More importantly, the collaborative advantage must not only be apparent to actors, such as bureaucrats, military officers, and defense contractors, who draw direct benefits from the alliance specificities; it must resonate with political leaders who create a policy environment conducive for alliance maintenance and enrichment, and the general public who shapes the domestic public opinion on foreign policy. Besides, maintaining the alliance comes at a high cost and is a cumbersome activity, and without clear outcomes that can only be produced under this security option, looking for alternatives is a natural response for political leaders who are responsible for keeping public funds in check.

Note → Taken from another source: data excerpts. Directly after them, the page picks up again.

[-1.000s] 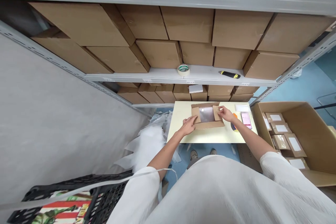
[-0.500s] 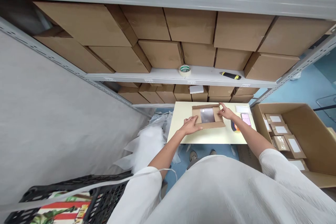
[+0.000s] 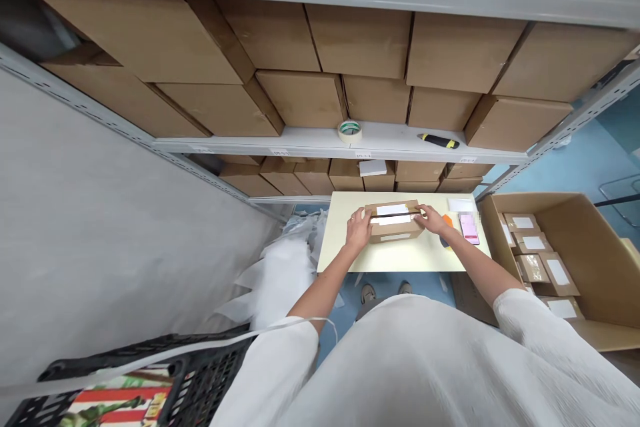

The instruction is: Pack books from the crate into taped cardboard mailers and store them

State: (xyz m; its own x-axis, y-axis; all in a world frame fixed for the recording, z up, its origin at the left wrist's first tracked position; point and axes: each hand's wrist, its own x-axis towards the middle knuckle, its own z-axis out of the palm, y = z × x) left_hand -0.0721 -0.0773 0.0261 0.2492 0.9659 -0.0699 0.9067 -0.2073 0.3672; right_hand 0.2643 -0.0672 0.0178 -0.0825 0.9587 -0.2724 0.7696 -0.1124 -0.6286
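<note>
A small cardboard box (image 3: 396, 232) sits on the cream tabletop (image 3: 345, 255), its two top flaps folded inward with a dark gap between them. White labels show on the flaps and on the near side. My left hand (image 3: 359, 227) is wrapped round the box's left end, fingers on the top. At the right end, my right hand (image 3: 429, 219) grips the box with its fingers on the flap edges. The inside of the box is hidden.
Right of the box lie a phone (image 3: 469, 228), an orange and dark item (image 3: 447, 232) and a white card (image 3: 461, 205). A large carton (image 3: 595, 260) with small labelled boxes stands right. Shelves ahead carry cartons, a tape roll (image 3: 350, 131) and a cutter (image 3: 439, 141). A black crate (image 3: 200, 373) is lower left.
The box's flaps have come up and folded over the top, covering the clear film that showed inside. My left hand has moved up along the left end; my right hand has shifted slightly down.
</note>
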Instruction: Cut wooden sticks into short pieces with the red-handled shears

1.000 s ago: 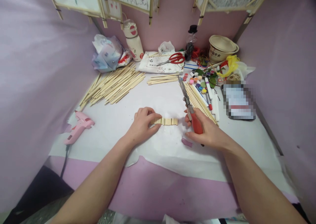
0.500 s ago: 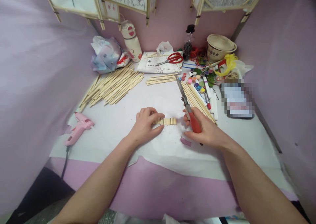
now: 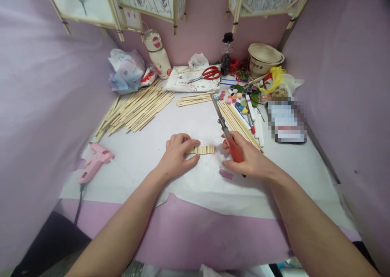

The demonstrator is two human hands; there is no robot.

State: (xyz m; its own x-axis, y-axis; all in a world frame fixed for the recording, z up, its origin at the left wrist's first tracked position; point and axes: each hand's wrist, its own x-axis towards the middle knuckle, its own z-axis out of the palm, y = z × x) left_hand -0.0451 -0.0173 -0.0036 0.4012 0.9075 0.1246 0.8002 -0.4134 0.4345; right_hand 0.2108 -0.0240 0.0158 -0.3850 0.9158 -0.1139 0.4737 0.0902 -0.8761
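1. My left grip is half open around short sticks, mid-tabletop; I can't tell if it touches.
2. My right grip, right of them, loosely holds red-handled cutters.

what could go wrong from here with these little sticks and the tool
The left hand has fingers around the row of short sticks; a slip might skew it. The right hand holds the red-handled tool with its metal end close to the long sticks, so it could knock them. A tug on the cord might drag the glue gun.
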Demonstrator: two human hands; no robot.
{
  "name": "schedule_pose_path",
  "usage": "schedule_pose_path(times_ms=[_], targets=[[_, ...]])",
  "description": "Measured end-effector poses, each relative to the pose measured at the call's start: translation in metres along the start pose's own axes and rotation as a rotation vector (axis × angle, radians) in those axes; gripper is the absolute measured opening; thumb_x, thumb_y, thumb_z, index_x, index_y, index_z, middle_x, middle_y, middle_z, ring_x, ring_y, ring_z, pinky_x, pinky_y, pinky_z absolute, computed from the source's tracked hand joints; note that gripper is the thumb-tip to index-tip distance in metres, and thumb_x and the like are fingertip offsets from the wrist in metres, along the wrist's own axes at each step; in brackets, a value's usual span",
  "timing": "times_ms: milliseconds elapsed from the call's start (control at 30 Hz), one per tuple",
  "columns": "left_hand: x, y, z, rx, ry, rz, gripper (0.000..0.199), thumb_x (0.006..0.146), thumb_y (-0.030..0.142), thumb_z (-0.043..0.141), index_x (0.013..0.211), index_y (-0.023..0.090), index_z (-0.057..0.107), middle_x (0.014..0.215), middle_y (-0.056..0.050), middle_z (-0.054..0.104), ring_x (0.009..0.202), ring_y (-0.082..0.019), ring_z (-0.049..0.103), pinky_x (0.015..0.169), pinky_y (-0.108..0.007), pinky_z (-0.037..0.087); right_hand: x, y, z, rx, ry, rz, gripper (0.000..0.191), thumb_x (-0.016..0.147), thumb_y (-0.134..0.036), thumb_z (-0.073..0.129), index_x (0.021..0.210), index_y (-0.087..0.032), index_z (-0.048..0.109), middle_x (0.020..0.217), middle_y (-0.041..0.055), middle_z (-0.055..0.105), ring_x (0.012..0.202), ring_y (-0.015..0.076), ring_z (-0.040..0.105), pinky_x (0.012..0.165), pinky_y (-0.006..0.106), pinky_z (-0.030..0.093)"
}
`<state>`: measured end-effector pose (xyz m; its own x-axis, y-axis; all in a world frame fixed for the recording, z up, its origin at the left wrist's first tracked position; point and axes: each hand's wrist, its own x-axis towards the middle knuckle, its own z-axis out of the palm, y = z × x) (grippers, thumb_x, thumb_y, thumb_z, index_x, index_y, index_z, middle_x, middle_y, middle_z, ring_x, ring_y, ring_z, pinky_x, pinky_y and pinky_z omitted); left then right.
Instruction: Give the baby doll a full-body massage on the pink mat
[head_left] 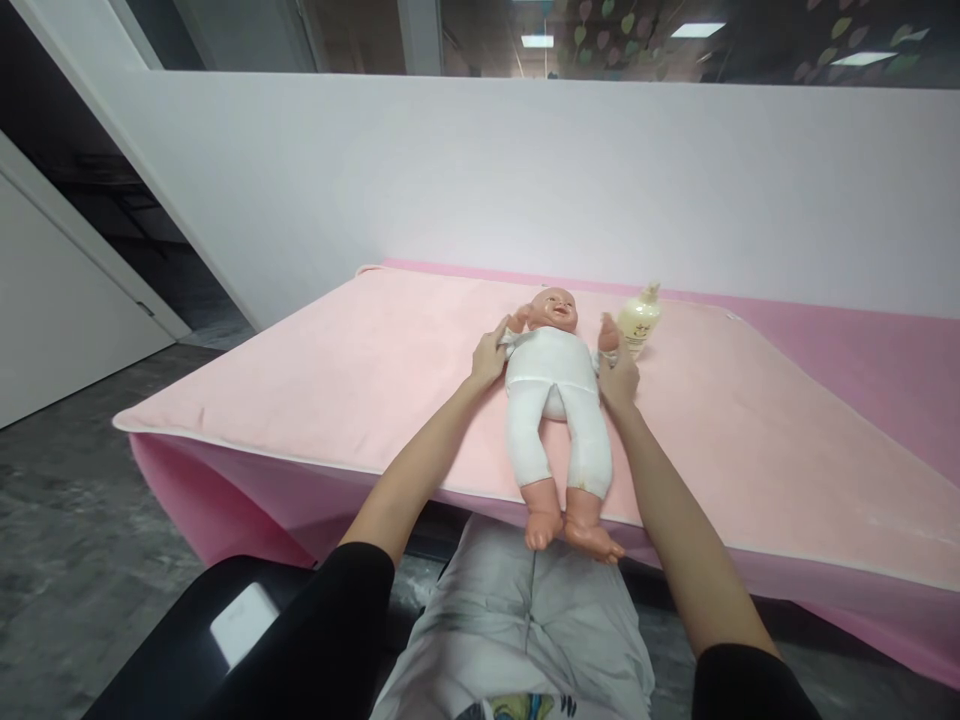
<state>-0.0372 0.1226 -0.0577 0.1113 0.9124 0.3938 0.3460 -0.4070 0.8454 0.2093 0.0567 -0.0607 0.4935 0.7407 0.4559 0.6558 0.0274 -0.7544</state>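
While the plastic baby doll in a white one-piece garment (553, 360) lies face up, both of the operator's hands engage its arms. The left hand (490, 358) has its fingers closed narrowly on the arm at the left of the view, at the sleeve end. The right hand (619, 380) is closed around the opposite arm, near the cuff. The doll rests on a pale pink padded mat with a white edge (277, 385), head toward the white wall (570, 180); its two bare feet extend past the near edge of the mat.

Container: one pale yellow pump bottle with dark printing (637, 318), standing upright on the mat just beyond the right hand. Its fill level cannot be determined.

Count of items: one doll, one bottle, one mat, and one deeper pink cover (870, 370) beneath the mat, hanging at the near side. One white rectangular object (244, 622) lies on a black surface (161, 645) at lower left. At least three bright rectangular light panels (697, 30) are visible in the glass above the wall.
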Motion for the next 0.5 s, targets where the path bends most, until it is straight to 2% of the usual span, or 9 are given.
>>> schedule_pose_path(times_ms=[67,133,333,500], targets=[[-0.005,0.009,0.0,0.225,-0.104,0.057,0.057,0.085,0.019,0.047,0.141,0.032,0.049,0.127,-0.01,0.056,0.116,-0.031,0.057,0.102,-0.044,0.044,-0.002,-0.005,0.002,-0.102,-0.097,-0.151,0.058,0.083,-0.018,0.042,0.14,-0.023,0.051,0.114,0.01,0.06,0.106,0.0236,0.052,0.101,0.041,0.041],[-0.008,0.015,0.001,0.327,-0.146,0.092,0.058,0.085,0.019,0.046,0.142,0.034,0.048,0.127,-0.011,0.051,0.112,-0.03,0.058,0.099,-0.042,0.046,-0.004,-0.009,0.003,-0.192,-0.137,-0.223,0.056,0.084,-0.016,0.037,0.137,-0.022,0.055,0.109,0.0117,0.059,0.106,0.024,0.049,0.1,0.04,0.04],[-0.007,0.01,0.002,0.352,-0.167,0.147,0.057,0.089,0.022,0.04,0.145,0.033,0.043,0.125,-0.012,0.049,0.117,-0.028,0.054,0.103,-0.041,0.043,-0.004,-0.013,0.002,-0.261,-0.151,-0.249,0.054,0.085,-0.018,0.036,0.136,-0.021,0.055,0.102,0.0122,0.057,0.1,0.0239,0.047,0.095,0.038,0.042],[-0.006,0.005,0.003,0.297,-0.15,0.148,0.056,0.089,0.023,0.041,0.144,0.033,0.044,0.125,-0.012,0.05,0.118,-0.029,0.052,0.104,-0.043,0.042,-0.002,-0.009,0.0,-0.215,-0.146,-0.231,0.057,0.081,-0.016,0.039,0.137,-0.02,0.053,0.108,0.0123,0.057,0.106,0.0247,0.048,0.098,0.04,0.042]])
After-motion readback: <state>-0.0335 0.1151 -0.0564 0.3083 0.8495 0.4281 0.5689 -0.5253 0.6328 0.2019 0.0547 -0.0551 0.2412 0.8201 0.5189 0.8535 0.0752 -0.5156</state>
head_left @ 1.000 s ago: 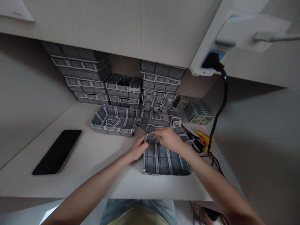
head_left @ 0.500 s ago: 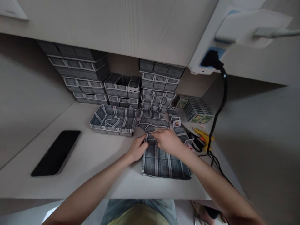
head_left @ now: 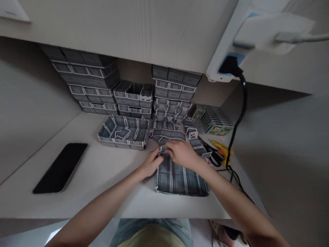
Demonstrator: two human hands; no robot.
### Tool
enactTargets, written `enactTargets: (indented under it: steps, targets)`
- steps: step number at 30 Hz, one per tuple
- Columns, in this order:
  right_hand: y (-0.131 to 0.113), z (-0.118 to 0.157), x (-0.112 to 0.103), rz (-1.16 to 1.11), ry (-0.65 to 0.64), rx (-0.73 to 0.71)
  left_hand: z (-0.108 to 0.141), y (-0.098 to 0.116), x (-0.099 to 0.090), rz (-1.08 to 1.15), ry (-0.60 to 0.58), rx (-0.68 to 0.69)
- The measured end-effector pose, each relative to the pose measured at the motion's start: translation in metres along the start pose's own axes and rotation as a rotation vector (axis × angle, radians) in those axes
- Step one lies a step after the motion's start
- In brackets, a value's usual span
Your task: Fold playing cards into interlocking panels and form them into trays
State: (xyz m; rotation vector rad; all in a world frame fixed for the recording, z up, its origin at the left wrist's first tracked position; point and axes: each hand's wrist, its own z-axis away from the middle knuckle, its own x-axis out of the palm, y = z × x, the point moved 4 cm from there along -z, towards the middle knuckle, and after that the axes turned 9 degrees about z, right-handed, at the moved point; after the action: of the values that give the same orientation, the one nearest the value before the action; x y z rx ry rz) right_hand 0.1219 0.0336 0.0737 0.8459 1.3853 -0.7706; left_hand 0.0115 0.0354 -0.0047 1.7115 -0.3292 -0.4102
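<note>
A box made of folded playing cards (head_left: 177, 178) lies on the desk in front of me, its grey patterned backs facing up. My left hand (head_left: 151, 162) grips its far left corner, thumb on the inner side and fingers outside. At the far edge, my right hand (head_left: 181, 152) pinches the card wall close to that same corner. Just beyond the hands lie folded card strips (head_left: 169, 134). An open tray built of cards (head_left: 124, 133), with loose folded cards inside, stands to the left. The right fingertips are partly hidden.
Stacked card boxes (head_left: 89, 82) line the back beneath a low shelf (head_left: 123, 27). To the right are packed card decks (head_left: 216, 119), black-handled scissors (head_left: 216, 157), a yellow tool (head_left: 226, 152) and a hanging black cable (head_left: 240, 120). A phone (head_left: 61, 168) lies at left.
Both hands stay at the far left corner of the card box. My right fingers have shifted slightly left along its edge; the whole view has moved a little.
</note>
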Motion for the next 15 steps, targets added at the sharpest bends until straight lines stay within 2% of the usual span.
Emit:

To achieve this, engagement at the highest level must continue. Edcel Ibarra encourages continued engagement between US President Biden and Philippine President Duterte. He points out that the engagement is necessary to successfully negotiate the VFA, manage the anti-democratic style of governance that will likely persist even after Duterte’s term, help rebuild Philippine democracy, and assist the Philippines in countering possible electoral interference by China and Russia.
Towards What Future?
As the Philippines and the US move past the 75th year of their bilateral relations, what does the future hold for their alliance? More importantly, what kind of future are they marching towards as long-standing allies? As Kevin Rudd argued, the world will be living dangerously in this decade as “the structural tension between the United States and China will grow and competition will intensify.” He claimed that “the 2020s are going to be a make or break decade for American and Chinese global power, when the balance of strategic, economic, and technological power between Washington and Beijing is likely to move closer to parity than ever before.” If the next decade is a dangerous one, will the alliance persist, and will the Philippines be able to make the best decisions to avoid being caught in the middle between its ally and the new global power?
Rej Cortez Torrecampo is a Manila-based independent defense and security analyst who currently studies collaborative governance. He holds a master’s degree in Development Management from the Asian Institute of Management.